SGN: Kyle always goes on about how he’s seen things that would “make your blood run cold”. What I find interesting is how he’s parlayed folksy ballads from an essentially troubling history with women. That’s really where his unique talent lies; making the same mistakes over and over again in such a way that the songs he writes about them are different enough to be individually marketable – or at least they are when I’m through with them.

SM: How would you describe the music of the Hellmouths.

SGN: “Deathgrass.”


We spoke for a while during which I tried to leave against Garrry’s insistence that I would have plenty of time to get across town to Brendan McCallum’s home. I arrived an hour and a half late, and found the reclusive bassist in the back room at his computer. He smoked an entire cigarette, carefully ashing it as he went before turning his attention to me.

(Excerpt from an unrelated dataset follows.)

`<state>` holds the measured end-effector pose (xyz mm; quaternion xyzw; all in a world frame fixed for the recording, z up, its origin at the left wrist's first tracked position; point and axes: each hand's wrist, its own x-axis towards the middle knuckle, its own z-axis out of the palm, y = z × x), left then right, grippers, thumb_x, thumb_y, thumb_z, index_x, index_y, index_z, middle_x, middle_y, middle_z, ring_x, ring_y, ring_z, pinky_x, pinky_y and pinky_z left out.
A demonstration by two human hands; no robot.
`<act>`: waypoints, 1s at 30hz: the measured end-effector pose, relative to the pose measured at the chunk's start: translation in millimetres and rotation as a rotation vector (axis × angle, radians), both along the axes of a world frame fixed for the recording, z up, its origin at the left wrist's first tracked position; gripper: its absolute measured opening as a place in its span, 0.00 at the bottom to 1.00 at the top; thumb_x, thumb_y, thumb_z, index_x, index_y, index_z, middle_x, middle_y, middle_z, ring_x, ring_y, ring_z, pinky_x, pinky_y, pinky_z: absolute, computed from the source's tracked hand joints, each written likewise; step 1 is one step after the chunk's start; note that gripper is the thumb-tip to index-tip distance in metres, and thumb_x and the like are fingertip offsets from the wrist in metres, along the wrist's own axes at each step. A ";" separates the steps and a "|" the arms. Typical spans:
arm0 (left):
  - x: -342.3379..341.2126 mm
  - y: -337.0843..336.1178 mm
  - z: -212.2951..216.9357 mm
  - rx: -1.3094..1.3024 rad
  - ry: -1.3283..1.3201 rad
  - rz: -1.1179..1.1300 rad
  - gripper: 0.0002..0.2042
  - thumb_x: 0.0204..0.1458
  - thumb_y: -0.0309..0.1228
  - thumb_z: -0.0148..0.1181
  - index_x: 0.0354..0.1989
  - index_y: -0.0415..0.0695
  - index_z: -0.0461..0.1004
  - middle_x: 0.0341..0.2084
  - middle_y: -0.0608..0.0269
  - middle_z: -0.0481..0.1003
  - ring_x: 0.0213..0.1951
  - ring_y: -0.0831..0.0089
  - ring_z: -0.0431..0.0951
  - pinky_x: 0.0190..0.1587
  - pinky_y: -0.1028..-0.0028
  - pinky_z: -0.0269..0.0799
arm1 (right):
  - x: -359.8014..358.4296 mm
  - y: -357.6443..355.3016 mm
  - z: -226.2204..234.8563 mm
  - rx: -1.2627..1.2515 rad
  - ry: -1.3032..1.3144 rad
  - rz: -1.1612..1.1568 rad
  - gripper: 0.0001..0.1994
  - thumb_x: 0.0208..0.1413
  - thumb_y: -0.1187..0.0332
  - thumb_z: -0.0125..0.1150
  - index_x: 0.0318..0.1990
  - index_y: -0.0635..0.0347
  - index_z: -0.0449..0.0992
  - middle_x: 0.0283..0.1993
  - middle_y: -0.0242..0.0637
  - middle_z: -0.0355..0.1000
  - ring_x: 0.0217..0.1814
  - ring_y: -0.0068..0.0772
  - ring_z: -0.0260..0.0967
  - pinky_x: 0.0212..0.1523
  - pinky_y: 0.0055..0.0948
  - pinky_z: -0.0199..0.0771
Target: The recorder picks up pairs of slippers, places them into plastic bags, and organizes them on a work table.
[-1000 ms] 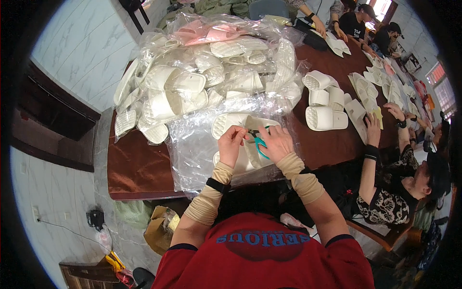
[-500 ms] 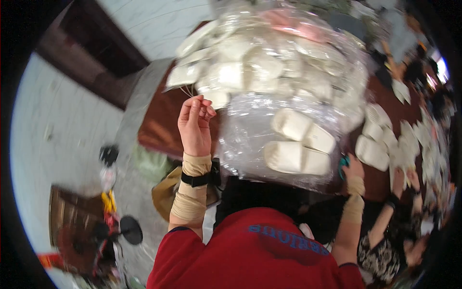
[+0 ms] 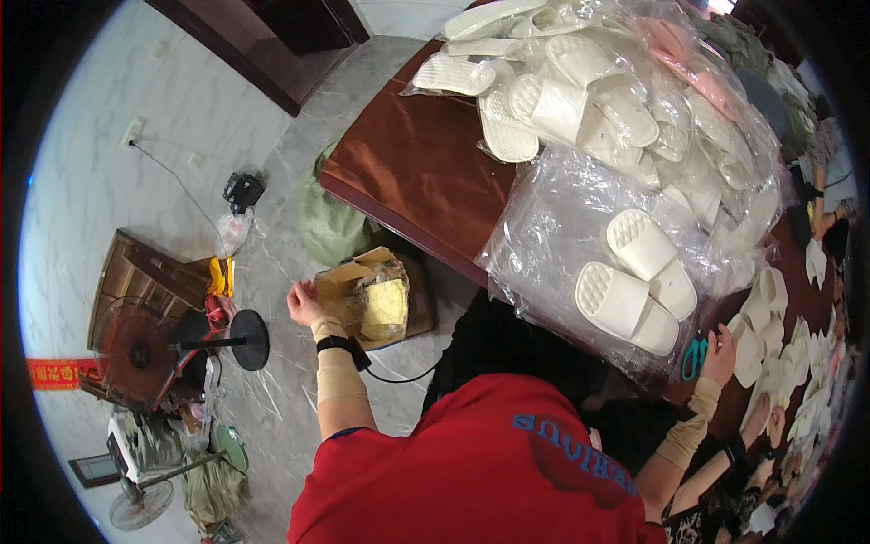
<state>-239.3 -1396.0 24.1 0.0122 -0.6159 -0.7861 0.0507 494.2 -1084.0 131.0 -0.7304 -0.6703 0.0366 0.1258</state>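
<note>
My left hand (image 3: 306, 303) is out to the left, beside an open cardboard box (image 3: 341, 281) on the floor. Its fingers are bent together; what they hold, if anything, is too small to make out. By the table's near edge, my right hand (image 3: 720, 357) is closed on teal-handled scissors (image 3: 694, 359), whose blades I cannot see. A pair of cream slippers (image 3: 613, 297) lies on a clear plastic bag (image 3: 553, 213) on the table in front of me. Behind it is a heap of bagged cream slippers (image 3: 557, 107).
Yellowish material (image 3: 385, 304) lies in the box, with a green sack (image 3: 331, 222) behind it. Pink bagged slippers (image 3: 686, 68) top the heap. More slippers (image 3: 770, 304) and another person's hands (image 3: 766, 419) are at right. A fan (image 3: 138, 354) stands at far left.
My left hand has gone from the table's edge by the slipper heap, down and left to the box. The view has turned left; the right hand stays by the scissors.
</note>
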 end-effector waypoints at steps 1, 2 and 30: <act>-0.7 -9.6 -20.9 -0.117 -0.076 0.043 0.08 0.54 0.30 0.59 0.36 0.38 0.72 0.34 0.56 0.77 0.31 0.70 0.78 0.36 0.72 0.76 | -11.8 -0.8 3.8 0.068 0.127 0.073 0.14 0.55 0.66 0.57 0.49 0.56 0.73 0.44 0.44 0.71 0.43 0.41 0.70 0.43 0.36 0.70; -0.8 -19.1 -36.4 -0.233 -0.150 0.081 0.09 0.54 0.30 0.59 0.37 0.38 0.72 0.33 0.55 0.77 0.29 0.69 0.78 0.35 0.72 0.76 | -27.2 -2.3 8.8 0.138 0.252 0.141 0.12 0.55 0.68 0.56 0.46 0.57 0.75 0.42 0.42 0.72 0.40 0.37 0.71 0.39 0.33 0.71; 316.5 315.8 55.0 -0.789 1.130 -1.547 0.33 0.50 0.25 0.53 0.66 0.56 0.53 0.66 0.72 0.52 0.68 0.62 0.48 0.63 0.39 0.35 | -87.5 19.2 98.0 -0.219 -0.480 1.120 0.12 0.44 0.65 0.63 0.39 0.45 0.76 0.38 0.35 0.66 0.46 0.40 0.63 0.42 0.35 0.69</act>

SM: Brendan, you were late in coming to the Hellmouths. Garrry and Kyle had been playing together on the streets for a couple years before you joined. What were you doing?

B-DOG: I had a job.

SM: Was it difficult fitting in?

B-DOG: No.

SM: So how do you fit into the Hellmouths?

B-DOG: (Smoking entire cigarette. Ashing carefully. Pausing.) I’m basically the glue that holds the band together, constantly mediating between two giant warring egos.

SM: Do you feel part of the creative process?

B-DOG: I always have the last word. I don’t even have to do anything. I subtly control everything.

SM: What are rehearsals like?

B-DOG: All smiles. Real happy like.

SM: And how would you describe the music you make together?

B-DOG: “Blue-thrash”.

With that, Brendan turned back to his computer. I left silently by the chimney. The Hellmouths have been playing under various configurations under the same name for four years. Their lyrics are caustic and poetic and their music propulsive; grave by turns, and others completely silly. They have played the Guelph Arts Festival and Cabaret Twice, Acton Leathertown Festival three times, Hempfest in Sault Ste. Marie twice, they had a long-standing regular gig at the Woolwich Arms in Guelph, various coffee-house productions, and are continuing to write, rehearse, and record. I just wish they would stop calling me.